Sinonasal inverted papilloma, known for its non-cancerous yet aggressive nature, poses significant challenges to healthcare. With high recurrence potential, the tumor necessitates surgical intervention, primarily through endoscopic sinus surgery (ESS) or external approaches based on its characteristics. Although both techniques offer clinical benefits, a thorough examination of their economic impact remains lacking. Recent research highlights an important comparison not only in outcomes but also in cost-effectiveness, aiming to shed light on long-term healthcare savings and patient benefits.
Study Methodology
A comprehensive retrospective analysis examined the economic efficiency of ESS versus external surgery in treating inverted papilloma. The study involved 50 participants treated between 1995 and 2018, split between these two surgical techniques. Hospital records provided data on direct medical costs, while the effectiveness was gauged using a 5-year disease-free survival (DFS) metric. Both cost-minimization and cost-effectiveness assessments, including analysis conducted by the Krouse staging system, were integral to the study.
Key Findings
Results demonstrated that the median expense for patients undergoing ESS was remarkably lower at €7567.23, compared to €11,456.40 for those treated with the external approach. This highlights a cost-saving of approximately €4000 per patient through ESS. While external surgery offered a marginally better DFS rate, its elevated incremental cost-effectiveness ratio (ICER) of €40,837.13 questioned the value-for-money aspect of the slight DFS advantage. For patients with localized tumors (Krouse I-II), ESS provided an economically superior alternative without compromising on effectiveness.
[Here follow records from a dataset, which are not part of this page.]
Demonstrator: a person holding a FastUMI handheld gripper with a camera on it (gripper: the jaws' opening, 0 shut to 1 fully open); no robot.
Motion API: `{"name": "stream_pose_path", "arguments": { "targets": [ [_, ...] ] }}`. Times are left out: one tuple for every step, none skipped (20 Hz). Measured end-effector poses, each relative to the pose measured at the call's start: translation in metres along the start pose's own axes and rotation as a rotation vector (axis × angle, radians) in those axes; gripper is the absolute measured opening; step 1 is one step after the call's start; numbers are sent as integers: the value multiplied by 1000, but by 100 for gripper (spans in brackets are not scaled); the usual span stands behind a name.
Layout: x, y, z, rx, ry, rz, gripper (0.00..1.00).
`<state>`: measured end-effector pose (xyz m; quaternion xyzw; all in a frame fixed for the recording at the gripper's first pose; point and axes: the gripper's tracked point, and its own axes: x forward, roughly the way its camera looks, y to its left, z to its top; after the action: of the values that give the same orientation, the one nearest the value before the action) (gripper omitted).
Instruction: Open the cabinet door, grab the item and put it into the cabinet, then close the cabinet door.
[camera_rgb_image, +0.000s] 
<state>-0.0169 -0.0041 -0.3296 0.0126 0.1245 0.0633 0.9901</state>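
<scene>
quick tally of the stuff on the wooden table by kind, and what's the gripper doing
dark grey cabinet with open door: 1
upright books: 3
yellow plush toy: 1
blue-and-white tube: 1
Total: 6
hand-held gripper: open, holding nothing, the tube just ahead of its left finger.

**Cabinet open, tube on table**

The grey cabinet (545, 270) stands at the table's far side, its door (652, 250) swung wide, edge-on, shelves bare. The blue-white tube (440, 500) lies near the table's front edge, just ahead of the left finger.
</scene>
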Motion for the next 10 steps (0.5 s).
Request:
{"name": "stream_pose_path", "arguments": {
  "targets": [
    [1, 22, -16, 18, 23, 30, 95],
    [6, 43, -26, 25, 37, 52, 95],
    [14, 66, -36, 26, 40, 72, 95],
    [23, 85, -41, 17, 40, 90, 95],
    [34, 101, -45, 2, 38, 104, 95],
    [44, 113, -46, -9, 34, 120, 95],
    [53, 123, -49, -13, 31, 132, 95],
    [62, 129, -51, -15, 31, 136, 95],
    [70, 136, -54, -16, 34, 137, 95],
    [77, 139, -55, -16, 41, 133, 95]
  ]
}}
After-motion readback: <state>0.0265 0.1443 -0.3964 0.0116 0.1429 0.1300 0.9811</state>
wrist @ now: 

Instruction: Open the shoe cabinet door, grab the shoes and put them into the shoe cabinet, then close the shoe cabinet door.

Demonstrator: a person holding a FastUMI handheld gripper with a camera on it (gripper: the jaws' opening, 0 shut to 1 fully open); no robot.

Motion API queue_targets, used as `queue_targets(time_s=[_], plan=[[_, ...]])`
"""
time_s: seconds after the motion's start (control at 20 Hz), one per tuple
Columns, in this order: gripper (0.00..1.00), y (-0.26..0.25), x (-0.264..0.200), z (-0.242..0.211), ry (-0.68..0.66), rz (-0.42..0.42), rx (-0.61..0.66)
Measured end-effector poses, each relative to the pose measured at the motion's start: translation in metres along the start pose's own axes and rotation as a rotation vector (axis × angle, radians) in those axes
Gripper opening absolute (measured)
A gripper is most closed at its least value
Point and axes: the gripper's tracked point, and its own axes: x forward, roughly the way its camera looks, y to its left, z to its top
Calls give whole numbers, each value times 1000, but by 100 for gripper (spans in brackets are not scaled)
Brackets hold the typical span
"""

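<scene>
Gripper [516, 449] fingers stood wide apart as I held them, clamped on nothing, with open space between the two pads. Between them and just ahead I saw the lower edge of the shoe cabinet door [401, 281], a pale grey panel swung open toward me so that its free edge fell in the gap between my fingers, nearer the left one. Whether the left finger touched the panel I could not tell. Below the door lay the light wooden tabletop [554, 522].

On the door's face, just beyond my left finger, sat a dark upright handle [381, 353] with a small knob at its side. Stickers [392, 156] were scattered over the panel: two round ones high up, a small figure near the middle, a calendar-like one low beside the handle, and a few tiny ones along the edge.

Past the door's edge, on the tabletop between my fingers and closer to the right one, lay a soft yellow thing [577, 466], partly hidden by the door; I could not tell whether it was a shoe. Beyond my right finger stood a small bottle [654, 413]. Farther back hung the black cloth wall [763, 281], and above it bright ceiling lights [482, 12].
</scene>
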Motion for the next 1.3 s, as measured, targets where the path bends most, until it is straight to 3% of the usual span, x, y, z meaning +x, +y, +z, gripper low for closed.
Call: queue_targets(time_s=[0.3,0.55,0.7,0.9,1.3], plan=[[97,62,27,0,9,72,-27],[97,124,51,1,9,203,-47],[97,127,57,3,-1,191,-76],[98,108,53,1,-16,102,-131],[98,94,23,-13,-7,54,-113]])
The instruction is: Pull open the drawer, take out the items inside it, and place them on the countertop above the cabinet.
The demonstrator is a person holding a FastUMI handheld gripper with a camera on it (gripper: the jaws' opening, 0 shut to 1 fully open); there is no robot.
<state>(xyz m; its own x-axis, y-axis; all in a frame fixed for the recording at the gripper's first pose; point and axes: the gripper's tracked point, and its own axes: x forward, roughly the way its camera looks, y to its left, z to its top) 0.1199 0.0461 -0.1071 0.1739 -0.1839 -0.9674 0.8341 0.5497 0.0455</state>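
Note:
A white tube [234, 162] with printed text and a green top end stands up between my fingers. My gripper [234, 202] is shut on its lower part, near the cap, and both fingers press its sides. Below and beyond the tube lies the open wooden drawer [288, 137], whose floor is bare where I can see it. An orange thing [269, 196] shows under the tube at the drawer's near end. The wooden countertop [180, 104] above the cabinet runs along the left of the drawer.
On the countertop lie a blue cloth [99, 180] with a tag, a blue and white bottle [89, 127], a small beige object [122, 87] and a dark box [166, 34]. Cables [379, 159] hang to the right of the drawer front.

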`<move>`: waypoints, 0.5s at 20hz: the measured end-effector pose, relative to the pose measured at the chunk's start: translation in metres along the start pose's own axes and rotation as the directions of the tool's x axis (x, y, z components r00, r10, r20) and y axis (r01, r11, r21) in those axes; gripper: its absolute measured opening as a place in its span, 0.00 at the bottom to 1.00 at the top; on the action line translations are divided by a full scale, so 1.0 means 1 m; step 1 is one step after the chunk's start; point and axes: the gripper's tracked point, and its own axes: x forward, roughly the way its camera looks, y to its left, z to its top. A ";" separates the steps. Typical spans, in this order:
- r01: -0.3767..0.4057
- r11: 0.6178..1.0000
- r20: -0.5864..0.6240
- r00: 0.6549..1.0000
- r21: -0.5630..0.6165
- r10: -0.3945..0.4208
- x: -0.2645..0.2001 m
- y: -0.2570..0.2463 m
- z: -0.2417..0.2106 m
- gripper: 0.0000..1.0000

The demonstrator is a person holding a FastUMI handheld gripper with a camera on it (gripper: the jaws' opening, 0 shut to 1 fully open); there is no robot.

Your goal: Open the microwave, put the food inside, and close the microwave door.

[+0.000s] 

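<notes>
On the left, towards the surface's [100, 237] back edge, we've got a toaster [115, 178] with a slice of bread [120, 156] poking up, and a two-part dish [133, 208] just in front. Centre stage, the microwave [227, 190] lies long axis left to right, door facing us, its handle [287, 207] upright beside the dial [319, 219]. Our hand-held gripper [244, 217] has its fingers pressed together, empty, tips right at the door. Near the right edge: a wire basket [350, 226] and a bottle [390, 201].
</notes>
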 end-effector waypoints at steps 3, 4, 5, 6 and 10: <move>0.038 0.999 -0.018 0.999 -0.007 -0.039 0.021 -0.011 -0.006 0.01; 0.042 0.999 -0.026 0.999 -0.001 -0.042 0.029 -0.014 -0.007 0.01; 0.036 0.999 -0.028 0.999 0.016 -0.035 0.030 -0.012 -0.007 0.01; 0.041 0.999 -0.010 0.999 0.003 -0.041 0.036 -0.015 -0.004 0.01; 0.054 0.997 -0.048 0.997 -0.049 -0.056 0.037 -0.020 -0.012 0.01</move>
Key inferences from the study include:
– Substantial cost reduction per patient is seen with endoscopic surgery.
– The financial burden of external surgery is not justified by its marginal increase in DFS.
– Choosing surgical methods should consider both economic and clinical factors, particularly for early-stage tumors.
Ultimately, endoscopic surgery offers a compelling cost-effectiveness profile, ensuring maximum treatment benefit without undue financial strain. Although external techniques achieve slightly higher DFS, they demand significant investment, which may not be justifiable given the close efficacy of ESS. Careful consideration of economic impacts in treatment planning thus emerges as crucial, especially for healthcare systems aiming to balance cost constraints with optimal patient outcomes. Understanding the marriage of cost and care in surgical decision-making enhances strategic healthcare planning and reinforces efficient resource allocation.